Proposals to eliminate supermajority vote requirements also will be well represented this season, according to ISS records. Thirty such proposals were filed prior to Jan. 1, with slightly more than half by members of the California-based Rossi family. The California Public Employees’ Retirement System also intends to file proposals on the issue, fund officials tell ISS. Proponents intend to capitalize on strong support for such proposals in recent years. Last year, resolutions to eliminate supermajority requirements averaged 67.8 percent support for 19 proposals that came to a vote between Jan. 1 and June 30, according to ISS records.

While labor funds are less focused this year on takeover defense-related measures, they continue to file at companies that have failed to act on past majority votes on shareholder proposals. This year, union funds will be filing proposals asking companies to create committees to respond to cases where a majority of shareholders supported a resolution and the company failed to act.

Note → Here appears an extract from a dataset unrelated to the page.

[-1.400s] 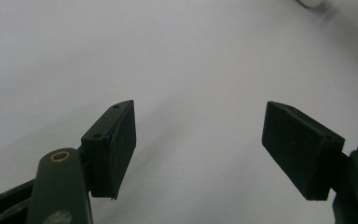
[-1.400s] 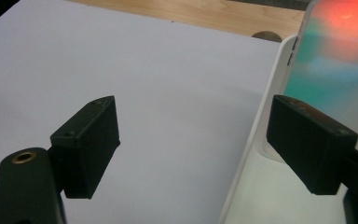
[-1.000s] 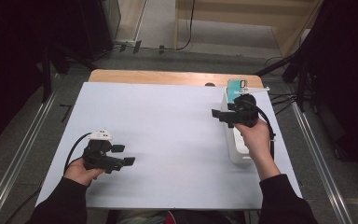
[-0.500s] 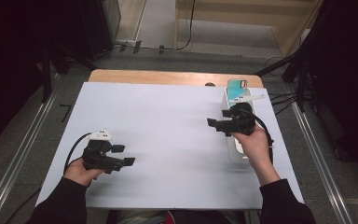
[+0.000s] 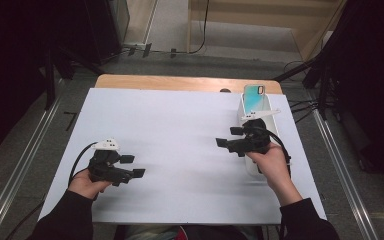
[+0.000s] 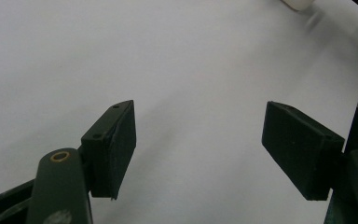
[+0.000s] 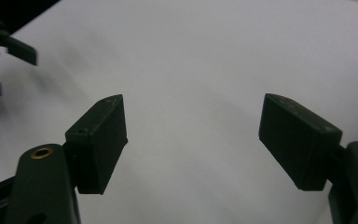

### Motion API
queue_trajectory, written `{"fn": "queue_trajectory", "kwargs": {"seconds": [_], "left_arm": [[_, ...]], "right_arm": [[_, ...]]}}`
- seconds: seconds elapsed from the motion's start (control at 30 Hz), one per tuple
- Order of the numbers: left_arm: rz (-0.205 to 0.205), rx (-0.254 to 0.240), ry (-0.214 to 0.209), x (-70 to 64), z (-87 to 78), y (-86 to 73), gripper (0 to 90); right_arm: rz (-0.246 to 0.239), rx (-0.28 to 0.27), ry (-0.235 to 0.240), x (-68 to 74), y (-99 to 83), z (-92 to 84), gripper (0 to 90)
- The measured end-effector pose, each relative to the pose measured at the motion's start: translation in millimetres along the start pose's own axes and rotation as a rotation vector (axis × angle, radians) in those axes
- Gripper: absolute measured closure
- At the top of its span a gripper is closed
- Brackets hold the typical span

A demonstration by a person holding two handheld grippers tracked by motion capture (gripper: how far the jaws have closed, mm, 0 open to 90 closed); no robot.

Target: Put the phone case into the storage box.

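Both grippers empty, jaws wide. Right gripper (image 5: 230,138) hovers at 3 o'clock of the desk (image 5: 180,115), just beside the white tray (image 5: 252,167); phone (image 5: 254,98) sits at the tray's far end, approx 1 o'clock. Left gripper (image 5: 130,167) idle at 8 o'clock. Nothing grasped yet; whole job looks ahead.

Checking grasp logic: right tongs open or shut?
Open: right tongs show a wide gap with bare white table between the pads.

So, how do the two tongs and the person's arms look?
Both tongs, left and right, are black, with two blocky rectangular pads on brass-riveted arms. Each carries a pale plate on top and trails a black cable. The sleeves are dark.
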State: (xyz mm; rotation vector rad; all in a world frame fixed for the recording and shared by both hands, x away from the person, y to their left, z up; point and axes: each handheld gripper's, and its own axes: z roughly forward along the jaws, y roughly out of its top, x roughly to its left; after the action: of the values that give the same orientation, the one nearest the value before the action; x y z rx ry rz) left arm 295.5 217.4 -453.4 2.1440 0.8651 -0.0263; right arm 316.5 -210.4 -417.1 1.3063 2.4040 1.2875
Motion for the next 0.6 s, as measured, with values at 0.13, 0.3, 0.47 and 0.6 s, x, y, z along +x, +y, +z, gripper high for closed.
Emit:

The International Brotherhood of Electrical Workers (IBEW) filed such a proposal at Genzyme (where an IBEW-filed golden parachute proposal won 57.9 percent of votes cast last year) and at OfficeMax, where a similar IBEW proposal received 53 percent support in 2006.

Companies Take Action

Meanwhile, a number of companies have acted to dismantle takeover defenses. Last year, at least seven firms, including Amgen, Hilton Hotels, Motorola, and Newell Rubbermaid, terminated their poison pills following majority votes for shareholder proposals requesting the redemption or submission for investor approval of any pill.

Last month, the board of McKesson, a San Francisco-based healthcare services firm, amended the company’s poison pill to let it expire on Jan. 31. The board also agreed to ask shareholders to vote to institute annual elections for all directors.

“These actions demonstrate our board’s continuing commitment to strong, stockholder-focused, contemporary corporate governance practices, which we believe are consistent with our goal of creating long-term, sustainable value for McKesson stockholders,” John H. Hammergren, the company’s chairman and chief executive officer, said in a statement.

In December, Schering-Plough said it will rescind its poison pill and accelerate the declassification of its board from 2008 to this year’s annual meeting. The New Jersey-based pharmaceutical company also plans to recommend that shareholders vote to reduce the 80 percent supermajority requirement to simple majority approval for the removal of directors, and for mergers and acquisitions.

Marathon Oil and IBM recently said in regulatory filings that they will ask for shareholder approval at their 2007 annual meetings to eliminate supermajority voting rules. 3M, FedEx, and Lockheed Martin are among other companies that recently lowered their vote requirements, according to The Wall Street Journal.